Moving FastForward

Moving FastForward

Harnessing innovation and entrepreneurship to advance the mission of the university.

Two graduate students start a company that empowers doctors to conduct physicals through a smartphone. A faculty member licenses a technology that uses 3-D hydrogels to accelerate the healing of wounds. A team of undergraduates launches a startup that helps at-risk patients access food, mental health services, and community resources.

fast_forward_900These are only a few of the instances of entrepreneurship—all born of Hopkins ingenuity—that the university is looking to support through a broad range of investments in innovation, under the new Johns Hopkins Technology Ventures structure. Over the last year, the university opened a new innovation hub, invested in an incubator for socially innovative endeavors and an accelerator for health care information technologies, launched an entrepreneurship boot camp, convened a new cohort of mentors-in-residence for entrepreneurship, and created an express licensing process for faculty startups.
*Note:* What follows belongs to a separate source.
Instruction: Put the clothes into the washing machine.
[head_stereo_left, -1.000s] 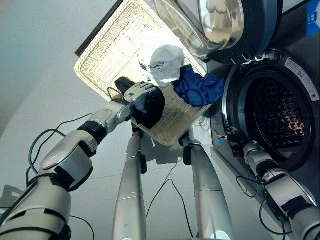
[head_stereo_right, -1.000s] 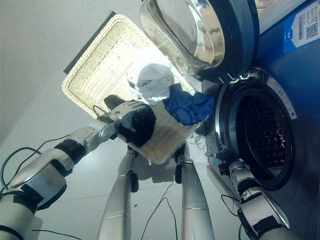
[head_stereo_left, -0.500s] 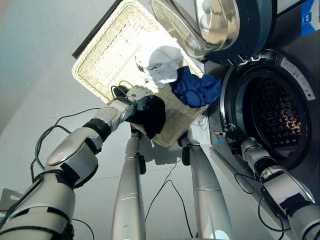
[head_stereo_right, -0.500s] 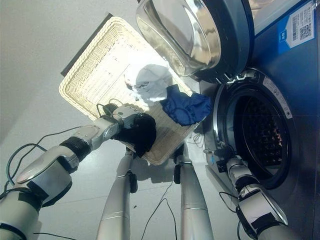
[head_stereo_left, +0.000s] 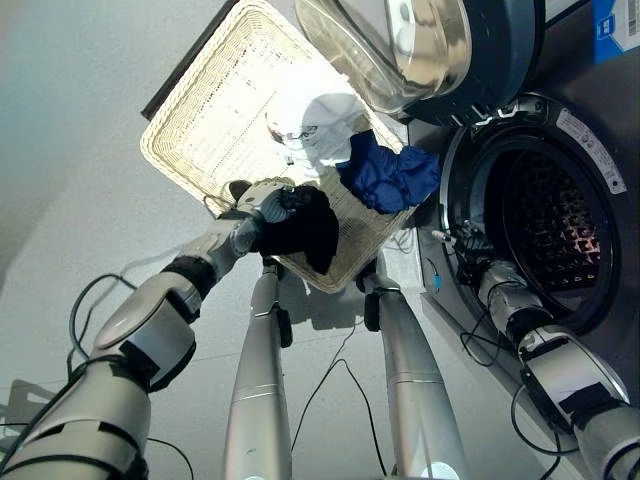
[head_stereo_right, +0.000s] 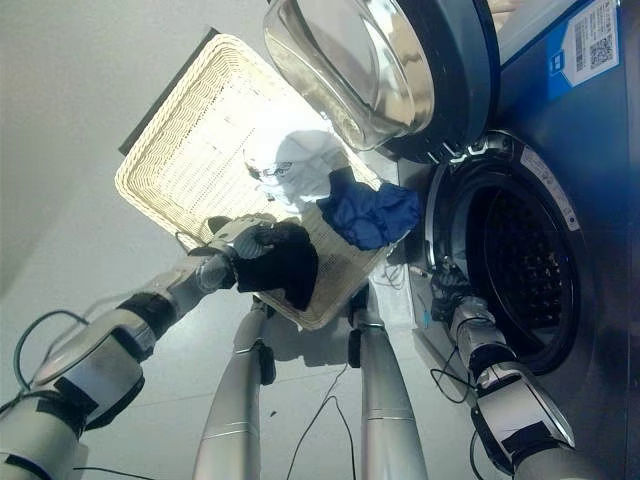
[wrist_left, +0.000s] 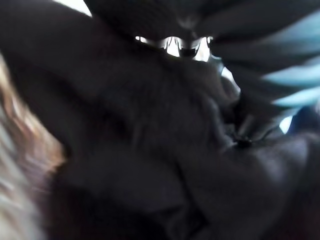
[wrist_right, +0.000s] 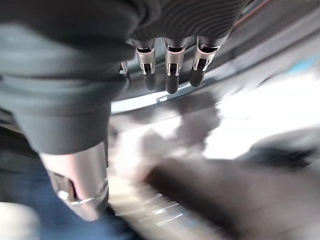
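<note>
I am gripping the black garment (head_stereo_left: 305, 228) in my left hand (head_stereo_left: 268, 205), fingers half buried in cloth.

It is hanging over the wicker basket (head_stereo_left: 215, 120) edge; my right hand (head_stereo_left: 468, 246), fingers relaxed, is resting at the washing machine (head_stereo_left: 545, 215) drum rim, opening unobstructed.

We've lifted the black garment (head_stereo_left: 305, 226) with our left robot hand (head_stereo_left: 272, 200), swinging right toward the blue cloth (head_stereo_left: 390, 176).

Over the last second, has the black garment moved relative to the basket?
Yes. The left robot hand has carried the black garment along the basket rim, toward the washing machine.
</note>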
The objective of these and the many surrounding initiatives is to knit together a stronger and more dynamic innovation ecosystem, one where interested faculty, staff, and students can translate their discoveries into marketable inventions that can change the world.

And all of the above is only the start. Last year, a faculty- and student-led Task Force completed a comprehensive blueprint of how to continue to build out this ecosystem, with investments in space, funding, and support. The university then published an action plan that set out an explanation of how it plans to respond to each of the Task Force recommendations.

The Task Force report underscored that we have some ground to make up relative to our peers. But it also highlighted the vast potential of this work: to advance our mission, to fund the next generation of discovery, and to catalyze new economic activity and partnerships in our communities—in short, to fast-forward innovation across the university.

Developments from the past year include:

  • DreamIt Health Baltimore: An accelerator for health care information technologies.
  • FastForward Homewood: An expansion of services in response to overwhelming demand.
  • FastForward East Baltimore: An interim incubator facility in East Baltimore.
  • Entrepreneurship Boot Camp: An educational program to provide entrepreneurship training for faculty, students, and staff.
  • Mentors-in-Residence: A cohort of outside experts to provide business advice for entrepreneurs.
  • Social Innovation Laboratory: An incubator for the development of socially minded enterprises at the university.
  • I-Corps Program: A federal program to provide real world, hands-on training on how to successfully incorporate innovations into products.
  • Express License: A refined process to license inventions faster than ever.
  • Commercialization Academy: An internship program for students seeking hands-on experience with IP analysis, marketing strategy, and the competitive analysis of technology.